O que estudiosos do assunto apontam é que a mudança social nas famílias, a necessidade dos pais saírem de casa para trabalhar, o tamanho cada vez menor das casas e a ausência de companhia e atividades para a criança brincar geram nos seus cuidadores e professores maior sensação de exaustão diante de tanta energia que as crianças dispõem. Assim, fica mais fácil o diagnóstico dado muitas vezes por pais e professores - nem sempre com suporte de equipe médica e psicológica especializada - de que a criança possui TDAH e precisa fazer uso de Ritalina. 

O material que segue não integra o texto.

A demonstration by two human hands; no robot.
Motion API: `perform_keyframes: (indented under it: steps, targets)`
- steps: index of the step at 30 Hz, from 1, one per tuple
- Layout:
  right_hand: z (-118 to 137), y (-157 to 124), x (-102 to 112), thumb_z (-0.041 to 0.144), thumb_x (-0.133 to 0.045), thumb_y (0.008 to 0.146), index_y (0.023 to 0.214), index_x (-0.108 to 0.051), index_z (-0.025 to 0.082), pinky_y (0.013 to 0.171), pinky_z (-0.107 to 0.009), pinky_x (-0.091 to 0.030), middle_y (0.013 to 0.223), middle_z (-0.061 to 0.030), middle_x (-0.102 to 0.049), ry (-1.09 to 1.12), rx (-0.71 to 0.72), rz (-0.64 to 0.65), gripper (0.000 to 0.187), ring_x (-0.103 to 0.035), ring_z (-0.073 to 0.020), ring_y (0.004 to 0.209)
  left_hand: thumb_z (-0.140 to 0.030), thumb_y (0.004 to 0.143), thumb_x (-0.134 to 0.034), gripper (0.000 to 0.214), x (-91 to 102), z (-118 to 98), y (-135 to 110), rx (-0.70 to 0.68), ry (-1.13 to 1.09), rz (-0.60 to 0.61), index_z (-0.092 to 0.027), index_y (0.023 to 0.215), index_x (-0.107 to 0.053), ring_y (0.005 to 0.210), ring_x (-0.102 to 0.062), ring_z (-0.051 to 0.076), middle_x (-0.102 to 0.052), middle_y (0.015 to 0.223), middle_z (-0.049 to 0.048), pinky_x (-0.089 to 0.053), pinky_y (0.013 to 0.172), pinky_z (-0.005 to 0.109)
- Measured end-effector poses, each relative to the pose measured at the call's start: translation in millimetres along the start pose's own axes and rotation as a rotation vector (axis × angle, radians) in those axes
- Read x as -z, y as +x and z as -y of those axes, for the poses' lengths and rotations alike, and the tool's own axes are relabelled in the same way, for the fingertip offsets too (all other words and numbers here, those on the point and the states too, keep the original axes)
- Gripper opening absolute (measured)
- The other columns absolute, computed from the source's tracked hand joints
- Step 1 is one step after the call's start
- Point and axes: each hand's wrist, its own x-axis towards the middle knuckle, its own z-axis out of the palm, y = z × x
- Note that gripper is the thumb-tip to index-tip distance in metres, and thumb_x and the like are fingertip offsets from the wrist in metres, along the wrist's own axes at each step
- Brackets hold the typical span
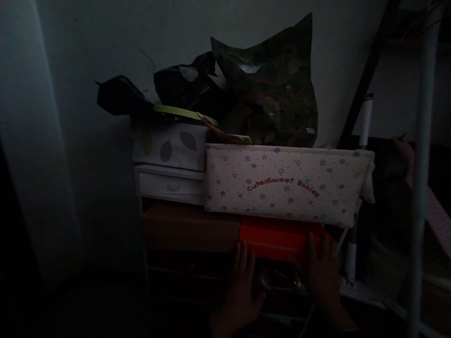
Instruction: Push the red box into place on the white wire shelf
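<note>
In a dim corner, both my hands reach up to a red box [278,237] on a shelf. My left hand [241,288] lies with fingers stretched up at the box's lower left corner. My right hand [322,277] rests flat, fingers spread, against the box's right front. Above the red box sits a white padded case [287,185] with coloured stars and the words "Cute Sweet Babies". A brown cardboard box [190,227] stands left of the red one.
A small white drawer unit [171,183] carries a leaf-patterned box [171,145]. Dark bags [268,89] are piled on top against the wall. A white pole [421,188] and a dark slanted bar [368,75] stand at the right. The floor at left is in shadow.
</note>
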Motion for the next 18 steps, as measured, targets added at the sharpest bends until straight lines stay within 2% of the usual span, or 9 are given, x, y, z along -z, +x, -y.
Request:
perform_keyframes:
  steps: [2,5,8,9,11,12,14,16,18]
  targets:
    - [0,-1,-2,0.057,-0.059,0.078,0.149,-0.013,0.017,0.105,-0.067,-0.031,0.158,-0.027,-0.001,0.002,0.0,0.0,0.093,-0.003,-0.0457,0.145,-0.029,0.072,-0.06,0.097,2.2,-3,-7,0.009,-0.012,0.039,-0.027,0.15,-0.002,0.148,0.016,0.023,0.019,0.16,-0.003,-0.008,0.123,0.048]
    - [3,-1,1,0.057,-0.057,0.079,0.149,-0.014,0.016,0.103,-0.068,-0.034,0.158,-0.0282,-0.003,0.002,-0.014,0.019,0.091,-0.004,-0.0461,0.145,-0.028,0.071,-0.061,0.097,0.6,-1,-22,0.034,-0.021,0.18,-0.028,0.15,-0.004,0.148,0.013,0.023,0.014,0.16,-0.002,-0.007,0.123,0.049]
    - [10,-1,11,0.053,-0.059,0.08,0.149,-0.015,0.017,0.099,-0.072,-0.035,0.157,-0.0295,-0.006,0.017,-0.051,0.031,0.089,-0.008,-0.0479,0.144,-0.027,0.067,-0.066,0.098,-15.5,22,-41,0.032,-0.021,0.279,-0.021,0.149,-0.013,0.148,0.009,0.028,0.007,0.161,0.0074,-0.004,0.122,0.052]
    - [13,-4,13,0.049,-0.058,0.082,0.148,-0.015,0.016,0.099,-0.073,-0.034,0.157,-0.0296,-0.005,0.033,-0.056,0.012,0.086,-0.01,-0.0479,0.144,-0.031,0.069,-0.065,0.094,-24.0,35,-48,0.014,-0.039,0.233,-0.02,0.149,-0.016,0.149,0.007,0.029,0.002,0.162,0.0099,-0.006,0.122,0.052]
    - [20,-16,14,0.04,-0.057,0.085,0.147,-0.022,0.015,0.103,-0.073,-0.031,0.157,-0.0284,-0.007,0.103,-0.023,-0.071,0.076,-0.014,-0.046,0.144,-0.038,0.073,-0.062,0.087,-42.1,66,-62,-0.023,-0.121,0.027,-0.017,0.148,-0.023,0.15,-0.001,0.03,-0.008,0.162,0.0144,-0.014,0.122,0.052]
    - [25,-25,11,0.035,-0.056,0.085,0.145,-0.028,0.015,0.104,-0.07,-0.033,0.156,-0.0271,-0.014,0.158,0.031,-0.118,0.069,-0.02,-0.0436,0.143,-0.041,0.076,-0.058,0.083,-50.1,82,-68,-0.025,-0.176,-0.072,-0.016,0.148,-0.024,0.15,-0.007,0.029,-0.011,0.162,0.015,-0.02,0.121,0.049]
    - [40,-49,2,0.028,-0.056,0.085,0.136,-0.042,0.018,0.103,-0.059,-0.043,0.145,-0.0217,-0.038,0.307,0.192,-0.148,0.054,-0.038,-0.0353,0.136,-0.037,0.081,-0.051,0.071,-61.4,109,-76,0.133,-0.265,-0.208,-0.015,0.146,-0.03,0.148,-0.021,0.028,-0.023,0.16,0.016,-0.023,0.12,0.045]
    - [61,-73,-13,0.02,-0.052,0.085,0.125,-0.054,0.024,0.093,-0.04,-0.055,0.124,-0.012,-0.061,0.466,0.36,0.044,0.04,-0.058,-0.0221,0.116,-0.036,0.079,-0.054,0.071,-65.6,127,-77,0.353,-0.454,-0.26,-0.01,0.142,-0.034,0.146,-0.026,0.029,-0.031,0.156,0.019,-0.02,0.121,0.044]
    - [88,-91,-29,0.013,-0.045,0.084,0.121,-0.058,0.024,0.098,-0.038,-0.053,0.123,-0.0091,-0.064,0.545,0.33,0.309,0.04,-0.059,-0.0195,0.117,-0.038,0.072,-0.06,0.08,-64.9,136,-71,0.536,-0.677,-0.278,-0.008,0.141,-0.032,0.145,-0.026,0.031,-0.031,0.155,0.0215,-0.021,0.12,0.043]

A Ritalina, na verdade, atua como um estimulante do sistema nervoso central, potencializando a ação de duas substâncias cerebrais: a noradrenalina e a dopamina, o que deixa a criança mais quieta e concentrada. Entretanto, seu uso indiscriminado e sem adequado acompanhamento médico pode gerar diversos efeitos colaterais, tais como dependência física ou psíquica para o resto da vida. O Brasil é o segundo país que mais consome a Ritalina no mundo, ficando atrás dos Estados Unidos. O mal que as crianças usuárias desse remédio sofrem é “o mal de serem crianças”. 


Em terceiro lugar podemos citar todo o marketing feito pela indústria farmacêutica e as grandes redes de drogarias existentes em nossas cidades. A indústria farmacêutica é uma das que mais gera lucro no mundo, estando quase que blindada diante de recessões econômicas. Alguns estudos apontam que a Indústria farmacêutica está mais interessada em tratar sintomas do que curar doenças e negligencia alguns tipos de doenças que não estão propensas a gerar muito lucro. Verdade ou não, é certo que muito dinheiro circula ao redor dos remédios. As drogarias se proliferam cada vez mais nas cidades, os remédios são anunciados em horários nobres da TV e os preços dos fármacos ficam cada vez maiores. Dia após dia as pessoas são mais atraídas ao consumo de remédios.


Algo que deve ser muito bem considerado por parte dos usuários de medicamentos, sejam eles quais forem, são os efeitos colaterais que geram. Ocorre, por vezes, que um remédio causa algum tipo de efeito colateral em que se faz necessário o uso de outro remédio para tratar o efeito colateral do primeiro, podendo gerar um ciclo de uso de vários fármacos para tratar de uma mesma doença inicial e as decorrências adversas dos remédios. Junto a isso se inclui a possibilidade de o medicamento gerar dependência no organismo, tornando o usuário um “viciado” no uso do remédio.


Além disso, nem tudo pode ser tratado pela via de um remédio. A ciência, a arte, a filosofia e a religião apontam diversos outros caminhos para lidar com as dores do corpo e da mente. A psicanálise oferece aos sujeitos a palavra como forma de lidar com a angústia da existência, para tratar de seus sintomas e não apenas tentar eliminá-los, mas aprender a conviver com eles. Diversos sintomas presentes no corpo são decorrentes de processos psicossomáticos em que sofrimentos no campo psíquico afetam o funcionamento do organismo. O tratamento que a psicanálise oferece, como já descrevia Freud, é a cura pela palavra, por meio da análise. Nem tudo na vida pode ter remédio, como já apontam nossos cantores sertanejos, mas para muitas coisas existe tratamento, seja ele médico, psicológico ou social.